■ About this exercise ■
Please repeat every entry exactly as written, but skip the pictures.

*** Begin section ***

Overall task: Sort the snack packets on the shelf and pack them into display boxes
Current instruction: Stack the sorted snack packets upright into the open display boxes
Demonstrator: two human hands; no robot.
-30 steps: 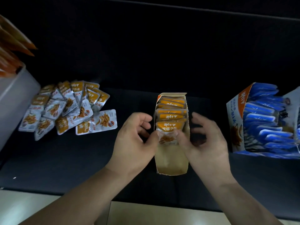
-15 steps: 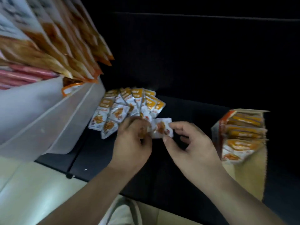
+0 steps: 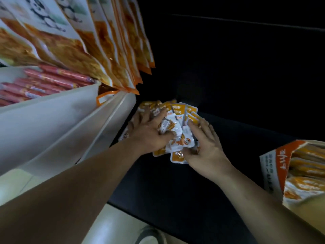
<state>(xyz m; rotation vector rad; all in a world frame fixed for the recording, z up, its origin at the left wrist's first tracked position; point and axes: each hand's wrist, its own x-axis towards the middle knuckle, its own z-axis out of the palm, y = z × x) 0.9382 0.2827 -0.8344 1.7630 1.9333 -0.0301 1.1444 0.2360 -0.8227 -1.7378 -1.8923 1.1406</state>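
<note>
On the dark shelf (image 3: 175, 191), left to right: left hand (image 3: 149, 134), fingers spread flat over the loose snack packets (image 3: 177, 120); right hand (image 3: 204, 145), curled around their near edge. Step judged: gathering. Next: carry a bunch rightward to the part-filled display box (image 3: 274, 173).

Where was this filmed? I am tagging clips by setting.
Probably a shop's snack aisle. Large orange bags with panda pictures hang in rows, red sausage sticks fill a white plastic bin, and both hands gather small orange-and-white snack packets beside a printed cardboard display box.
</note>
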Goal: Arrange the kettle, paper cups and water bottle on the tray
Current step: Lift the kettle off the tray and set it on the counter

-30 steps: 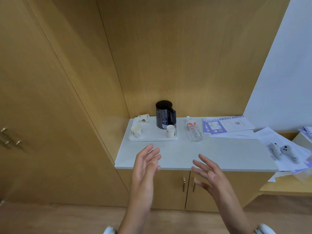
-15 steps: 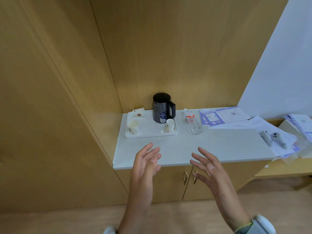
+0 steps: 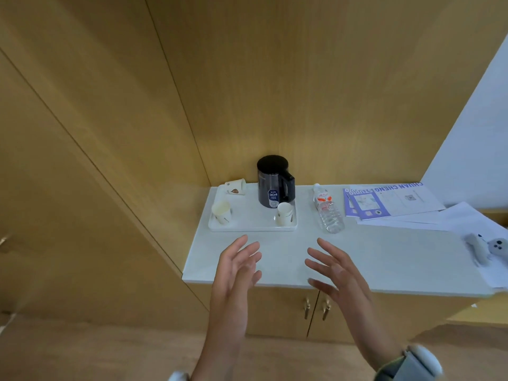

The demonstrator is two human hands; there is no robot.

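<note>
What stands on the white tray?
On the tray: black kettle, two upright paper cups; a third cup lies tipped at the back-left corner. The surface under the kettle is covered.

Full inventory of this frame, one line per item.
tray: 1, white, counter's left end
kettle: 1, black, tray's back right
cups: 3, white; two upright on tray, front left and before kettle; one on its side at tray's back-left corner
bottle: 1, clear, on counter right of tray, seemingly lying down
leaflets: few, purple-white, counter back right
sheets: several, white, under and right of leaflets
controllers: 2, grey-white, on sheets, far right
counter: 1, white, over wooden cabinet
hands: 2, bare; left hand and right hand open, empty, over counter's front edge
</note>
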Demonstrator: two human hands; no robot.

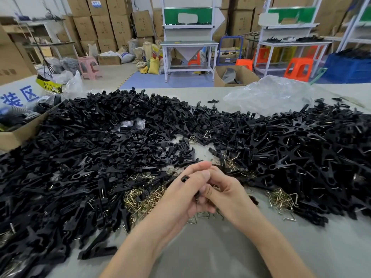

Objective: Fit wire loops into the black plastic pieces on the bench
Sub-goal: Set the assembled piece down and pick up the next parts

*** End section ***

■ Solution to this problem ■
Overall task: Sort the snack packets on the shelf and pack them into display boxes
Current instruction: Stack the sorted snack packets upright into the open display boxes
Demonstrator: two human hands; no robot.
-30 steps: 
-15 steps: 
+0 steps: 
<state>(xyz m; rotation vector rad; all in a world frame fixed for the recording, z up, its origin at the left wrist's first tracked position; point and axes: each hand's wrist, its own x-axis towards the middle knuckle, its own z-axis out of the palm, y = z × x) 0.9382 0.2827 -0.8344 1.7630 1.9333 -0.0301 1.1444 0.2360 -0.8227 -1.7378 -1.8923 1.1406</state>
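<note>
On the dark shelf (image 3: 175, 191), left to right: left hand (image 3: 149, 134), fingers spread flat over the loose snack packets (image 3: 177, 120); right hand (image 3: 204, 145), curled around their near edge. Step judged: gathering. Next: carry a bunch rightward to the part-filled display box (image 3: 274, 173).

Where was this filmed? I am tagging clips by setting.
Probably a shop's snack aisle. Large orange bags with panda pictures hang in rows, red sausage sticks fill a white plastic bin, and both hands gather small orange-and-white snack packets beside a printed cardboard display box.
</note>
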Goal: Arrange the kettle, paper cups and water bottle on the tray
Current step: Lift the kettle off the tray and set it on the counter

-30 steps: 
-15 steps: 
+0 steps: 

The demonstrator is two human hands; there is no robot.

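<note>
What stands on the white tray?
On the tray: black kettle, two upright paper cups; a third cup lies tipped at the back-left corner. The surface under the kettle is covered.

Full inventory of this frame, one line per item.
tray: 1, white, counter's left end
kettle: 1, black, tray's back right
cups: 3, white; two upright on tray, front left and before kettle; one on its side at tray's back-left corner
bottle: 1, clear, on counter right of tray, seemingly lying down
leaflets: few, purple-white, counter back right
sheets: several, white, under and right of leaflets
controllers: 2, grey-white, on sheets, far right
counter: 1, white, over wooden cabinet
hands: 2, bare; left hand and right hand open, empty, over counter's front edge
</note>
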Demonstrator: two human hands; no robot.


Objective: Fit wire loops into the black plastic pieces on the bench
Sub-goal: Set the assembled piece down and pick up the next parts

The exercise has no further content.